### Problem requirements
A single count is required: the lines of the data below in which the word "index" occurs.

### Source material
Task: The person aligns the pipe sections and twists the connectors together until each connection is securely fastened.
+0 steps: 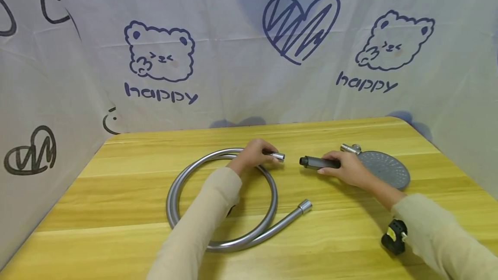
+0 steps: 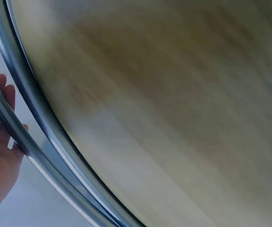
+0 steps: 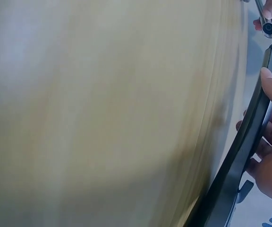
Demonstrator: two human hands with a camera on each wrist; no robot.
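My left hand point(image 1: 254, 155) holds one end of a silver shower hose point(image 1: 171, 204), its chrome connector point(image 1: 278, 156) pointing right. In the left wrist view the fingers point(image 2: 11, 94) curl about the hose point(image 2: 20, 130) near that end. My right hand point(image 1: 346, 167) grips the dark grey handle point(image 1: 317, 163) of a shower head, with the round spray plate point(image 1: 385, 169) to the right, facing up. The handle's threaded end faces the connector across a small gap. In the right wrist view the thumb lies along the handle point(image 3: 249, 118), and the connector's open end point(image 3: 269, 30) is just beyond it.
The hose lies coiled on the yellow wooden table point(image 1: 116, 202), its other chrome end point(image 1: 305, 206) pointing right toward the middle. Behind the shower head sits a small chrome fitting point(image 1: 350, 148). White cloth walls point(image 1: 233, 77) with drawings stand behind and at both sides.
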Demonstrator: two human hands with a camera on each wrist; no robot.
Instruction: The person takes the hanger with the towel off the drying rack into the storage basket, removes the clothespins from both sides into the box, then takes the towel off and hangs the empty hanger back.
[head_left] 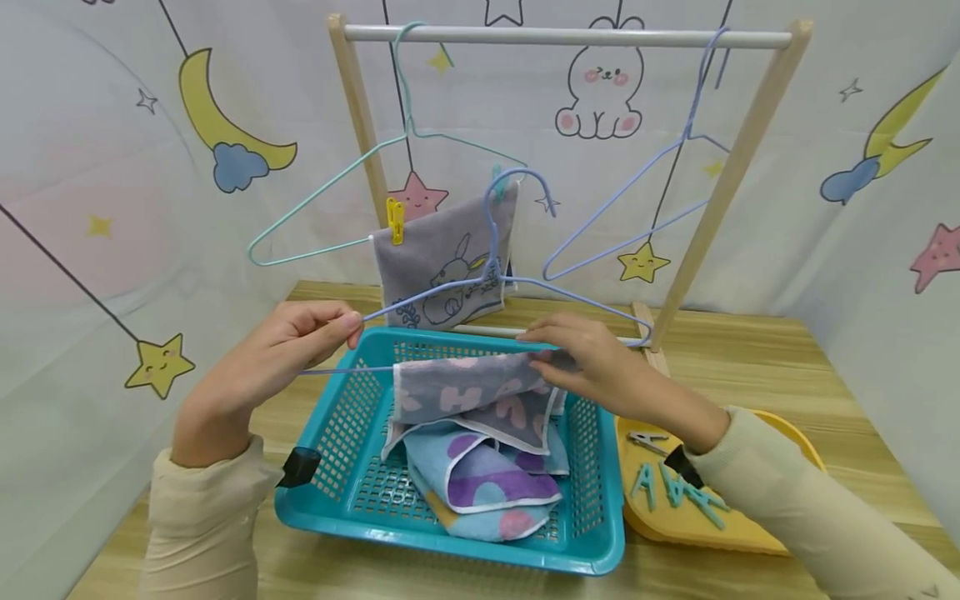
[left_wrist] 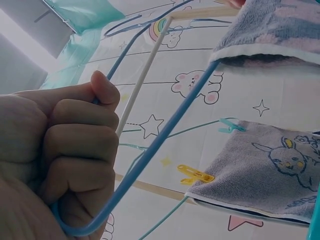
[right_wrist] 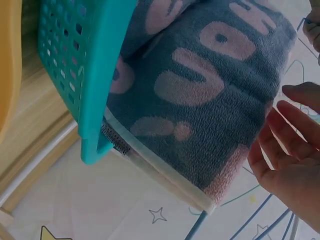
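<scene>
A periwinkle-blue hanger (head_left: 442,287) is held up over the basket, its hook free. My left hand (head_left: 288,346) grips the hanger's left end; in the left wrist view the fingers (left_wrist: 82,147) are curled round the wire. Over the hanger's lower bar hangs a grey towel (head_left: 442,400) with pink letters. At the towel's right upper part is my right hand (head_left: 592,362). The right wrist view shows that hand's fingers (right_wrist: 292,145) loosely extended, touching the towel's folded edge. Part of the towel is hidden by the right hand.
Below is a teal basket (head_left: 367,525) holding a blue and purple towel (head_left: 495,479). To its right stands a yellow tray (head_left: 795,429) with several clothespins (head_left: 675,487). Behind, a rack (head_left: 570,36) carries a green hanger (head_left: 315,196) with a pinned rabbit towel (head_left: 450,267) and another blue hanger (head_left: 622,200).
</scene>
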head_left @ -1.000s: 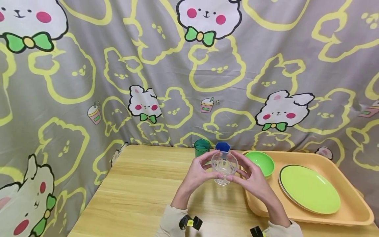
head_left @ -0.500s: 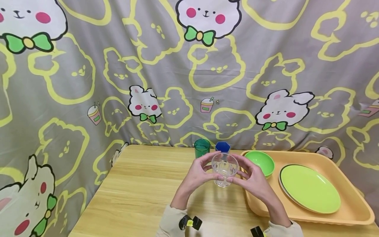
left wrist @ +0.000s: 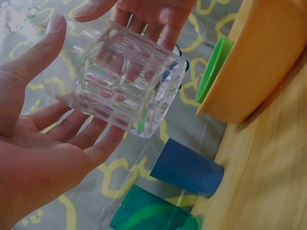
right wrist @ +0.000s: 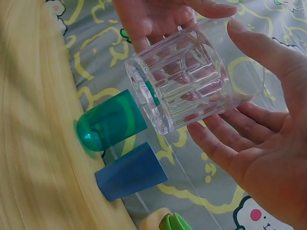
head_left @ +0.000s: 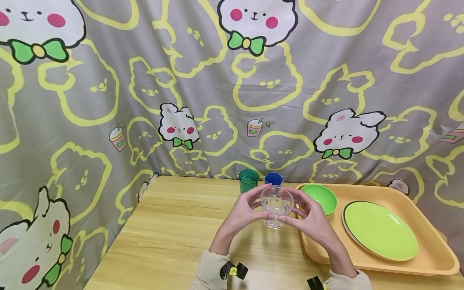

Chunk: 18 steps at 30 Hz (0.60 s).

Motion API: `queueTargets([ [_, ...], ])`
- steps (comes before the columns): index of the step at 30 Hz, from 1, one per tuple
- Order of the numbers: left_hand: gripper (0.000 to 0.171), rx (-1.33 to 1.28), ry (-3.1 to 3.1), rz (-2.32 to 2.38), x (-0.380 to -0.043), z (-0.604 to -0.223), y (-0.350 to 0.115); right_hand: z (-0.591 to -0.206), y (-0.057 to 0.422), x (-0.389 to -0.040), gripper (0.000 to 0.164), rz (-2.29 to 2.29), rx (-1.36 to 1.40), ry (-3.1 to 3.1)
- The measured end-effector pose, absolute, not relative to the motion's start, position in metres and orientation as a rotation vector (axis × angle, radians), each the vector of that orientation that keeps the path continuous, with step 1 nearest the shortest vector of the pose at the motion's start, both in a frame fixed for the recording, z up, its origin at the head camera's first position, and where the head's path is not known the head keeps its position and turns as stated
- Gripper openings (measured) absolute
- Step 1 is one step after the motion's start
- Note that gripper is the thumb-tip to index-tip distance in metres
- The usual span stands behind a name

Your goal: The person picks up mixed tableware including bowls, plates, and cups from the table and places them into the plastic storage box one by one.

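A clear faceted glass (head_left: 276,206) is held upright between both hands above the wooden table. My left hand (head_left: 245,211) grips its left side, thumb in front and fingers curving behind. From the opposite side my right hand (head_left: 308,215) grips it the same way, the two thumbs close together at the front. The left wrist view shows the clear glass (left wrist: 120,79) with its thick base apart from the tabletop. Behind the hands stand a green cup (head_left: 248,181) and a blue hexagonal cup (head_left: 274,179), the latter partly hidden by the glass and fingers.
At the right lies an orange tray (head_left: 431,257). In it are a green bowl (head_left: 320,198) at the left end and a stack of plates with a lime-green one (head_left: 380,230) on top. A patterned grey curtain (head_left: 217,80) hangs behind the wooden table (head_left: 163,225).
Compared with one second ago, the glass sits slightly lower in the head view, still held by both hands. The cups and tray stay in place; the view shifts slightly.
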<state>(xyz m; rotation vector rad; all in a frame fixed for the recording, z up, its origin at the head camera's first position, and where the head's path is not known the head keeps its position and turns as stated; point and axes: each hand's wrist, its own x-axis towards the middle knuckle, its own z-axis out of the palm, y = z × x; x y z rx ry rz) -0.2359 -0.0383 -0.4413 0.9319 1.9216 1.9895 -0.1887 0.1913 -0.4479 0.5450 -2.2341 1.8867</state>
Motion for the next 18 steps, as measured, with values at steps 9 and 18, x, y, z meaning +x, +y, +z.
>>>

### Answer to this task
2